_ACTIVITY_:
Whenever a line of the data below holds the string "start", copy that line.

_DATA_:
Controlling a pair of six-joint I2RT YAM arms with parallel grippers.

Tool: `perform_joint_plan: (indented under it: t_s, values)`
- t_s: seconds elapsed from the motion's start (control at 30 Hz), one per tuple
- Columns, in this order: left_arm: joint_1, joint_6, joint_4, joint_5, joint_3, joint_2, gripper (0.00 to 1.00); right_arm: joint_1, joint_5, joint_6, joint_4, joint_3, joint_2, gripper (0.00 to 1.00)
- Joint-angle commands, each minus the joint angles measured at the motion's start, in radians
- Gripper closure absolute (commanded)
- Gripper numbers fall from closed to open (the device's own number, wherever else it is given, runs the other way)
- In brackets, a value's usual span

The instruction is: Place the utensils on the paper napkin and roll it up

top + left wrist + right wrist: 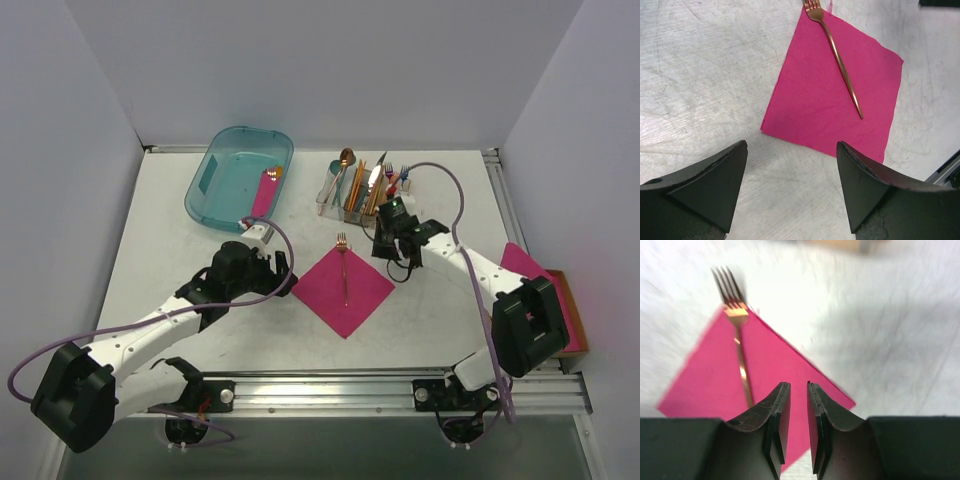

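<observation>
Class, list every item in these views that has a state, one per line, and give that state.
paper napkin, flat, unrolled
fork, lying on napkin, tines overhanging its far corner
left pincer, open, empty
right pincer, nearly shut, empty
teal bin, holding one pink roll

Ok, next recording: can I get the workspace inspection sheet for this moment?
Surface: white table, scuffed.
Job's things: paper napkin flat at centre; one copper fork lying on its diagonal, tines past the far corner.
Clutter: teal bin holding a pink roll; cutlery holder, far; pink stack, right edge.
Claws: left claw open, empty; right claw nearly shut, empty.
Cables: purple cable looped along each arm.
Surroundings: white walls; metal rail at near edge.
</observation>
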Motion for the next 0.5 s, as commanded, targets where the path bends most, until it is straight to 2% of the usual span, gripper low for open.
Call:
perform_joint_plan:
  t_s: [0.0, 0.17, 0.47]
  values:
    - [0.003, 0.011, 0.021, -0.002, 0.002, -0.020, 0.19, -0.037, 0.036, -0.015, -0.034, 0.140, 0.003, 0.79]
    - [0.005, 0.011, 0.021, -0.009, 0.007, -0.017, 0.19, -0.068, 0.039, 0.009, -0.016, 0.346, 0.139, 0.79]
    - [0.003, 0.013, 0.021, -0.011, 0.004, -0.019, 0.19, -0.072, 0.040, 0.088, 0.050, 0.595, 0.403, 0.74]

_ANSWER SECTION_:
- t_s: seconds elapsed from the motion's start (control at 30 Hz), one per tuple
- Joint-angle commands, each minus the joint angles measured at the motion's start, in radians

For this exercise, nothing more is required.